__Exercise__: Print the data that follows without changing a single word.

__Collected material__:
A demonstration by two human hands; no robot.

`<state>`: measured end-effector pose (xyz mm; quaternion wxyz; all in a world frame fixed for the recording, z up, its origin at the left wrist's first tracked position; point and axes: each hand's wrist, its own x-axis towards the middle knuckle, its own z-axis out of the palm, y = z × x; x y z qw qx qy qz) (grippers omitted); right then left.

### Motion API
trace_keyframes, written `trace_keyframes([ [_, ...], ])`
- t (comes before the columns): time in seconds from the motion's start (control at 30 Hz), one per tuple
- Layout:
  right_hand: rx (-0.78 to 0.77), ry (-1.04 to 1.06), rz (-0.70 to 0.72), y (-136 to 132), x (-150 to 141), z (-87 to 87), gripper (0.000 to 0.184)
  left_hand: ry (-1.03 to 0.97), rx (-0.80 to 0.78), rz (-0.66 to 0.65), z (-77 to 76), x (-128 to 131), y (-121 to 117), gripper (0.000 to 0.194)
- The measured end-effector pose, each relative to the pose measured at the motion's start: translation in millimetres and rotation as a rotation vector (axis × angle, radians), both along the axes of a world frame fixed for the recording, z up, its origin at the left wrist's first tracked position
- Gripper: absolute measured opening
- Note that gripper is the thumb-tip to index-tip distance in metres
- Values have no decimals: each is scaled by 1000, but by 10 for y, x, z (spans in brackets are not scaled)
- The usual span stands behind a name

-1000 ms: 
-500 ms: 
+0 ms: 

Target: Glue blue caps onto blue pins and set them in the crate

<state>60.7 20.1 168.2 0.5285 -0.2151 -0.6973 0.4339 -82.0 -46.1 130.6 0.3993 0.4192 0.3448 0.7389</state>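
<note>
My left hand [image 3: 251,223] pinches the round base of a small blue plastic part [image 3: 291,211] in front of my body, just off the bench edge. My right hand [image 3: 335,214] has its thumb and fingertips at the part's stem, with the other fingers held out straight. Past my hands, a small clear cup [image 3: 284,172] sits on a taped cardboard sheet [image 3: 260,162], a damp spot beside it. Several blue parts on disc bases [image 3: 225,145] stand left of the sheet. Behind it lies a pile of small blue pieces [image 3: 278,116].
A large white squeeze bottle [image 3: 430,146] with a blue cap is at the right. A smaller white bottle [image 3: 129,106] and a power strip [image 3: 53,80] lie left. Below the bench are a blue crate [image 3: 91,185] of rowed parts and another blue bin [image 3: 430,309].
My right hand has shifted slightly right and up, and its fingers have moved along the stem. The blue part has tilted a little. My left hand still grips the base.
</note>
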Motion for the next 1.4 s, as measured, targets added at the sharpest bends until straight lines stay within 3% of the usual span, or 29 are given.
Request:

__Answer for the task__:
A demonstration by two human hands; no robot.

`<state>`: measured end-effector pose (xyz mm; quaternion wxyz; all in a world frame fixed for the recording, z up, its origin at the left wrist's first tracked position; point and axes: each hand's wrist, its own x-axis towards the middle knuckle, its own z-axis out of the palm, y = z × x; x y z qw qx qy qz) (grippers omitted); right then left.

### Motion API
trace_keyframes, written `trace_keyframes([ [_, ...], ])`
- t (comes before the columns): time in seconds from the motion's start (control at 30 Hz), one per tuple
- Layout:
  right_hand: rx (-0.78 to 0.77), ry (-1.04 to 1.06), rz (-0.70 to 0.72), y (-136 to 132), x (-150 to 141), z (-87 to 87), gripper (0.000 to 0.184)
  left_hand: ry (-1.03 to 0.97), rx (-0.80 to 0.78), rz (-0.66 to 0.65), z (-77 to 76), x (-128 to 131), y (-121 to 117), gripper (0.000 to 0.194)
- The measured end-effector pose, each relative to the pose measured at the motion's start: translation in millimetres and rotation as a rotation vector (axis × angle, radians), both along the axes of a world frame fixed for the recording, z up, its origin at the left wrist's first tracked position
- Gripper: absolute measured opening
- Note that gripper is the thumb-tip to index-tip distance in metres
- Values have no decimals: each is scaled by 1000, but by 10 for y, x, z (spans in brackets are not scaled)
- The usual span stands behind a name

-1000 ms: 
-500 ms: 
+0 ms: 

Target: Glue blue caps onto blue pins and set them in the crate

<state>60.7 20.1 168.2 0.5285 -0.2151 -0.6973 0.4339 -82.0 -46.1 130.6 0.3993 0.4192 0.3448 0.7389</state>
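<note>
My left hand [image 3: 251,223] pinches the round base of a small blue plastic part [image 3: 291,211] in front of my body, just off the bench edge. My right hand [image 3: 335,214] has its thumb and fingertips at the part's stem, with the other fingers held out straight. Past my hands, a small clear cup [image 3: 284,172] sits on a taped cardboard sheet [image 3: 260,162], a damp spot beside it. Several blue parts on disc bases [image 3: 225,145] stand left of the sheet. Behind it lies a pile of small blue pieces [image 3: 278,116].
A large white squeeze bottle [image 3: 430,146] with a blue cap is at the right. A smaller white bottle [image 3: 129,106] and a power strip [image 3: 53,80] lie left. Below the bench are a blue crate [image 3: 91,185] of rowed parts and another blue bin [image 3: 430,309].
My right hand has shifted slightly right and up, and its fingers have moved along the stem. The blue part has tilted a little. My left hand still grips the base.
</note>
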Motion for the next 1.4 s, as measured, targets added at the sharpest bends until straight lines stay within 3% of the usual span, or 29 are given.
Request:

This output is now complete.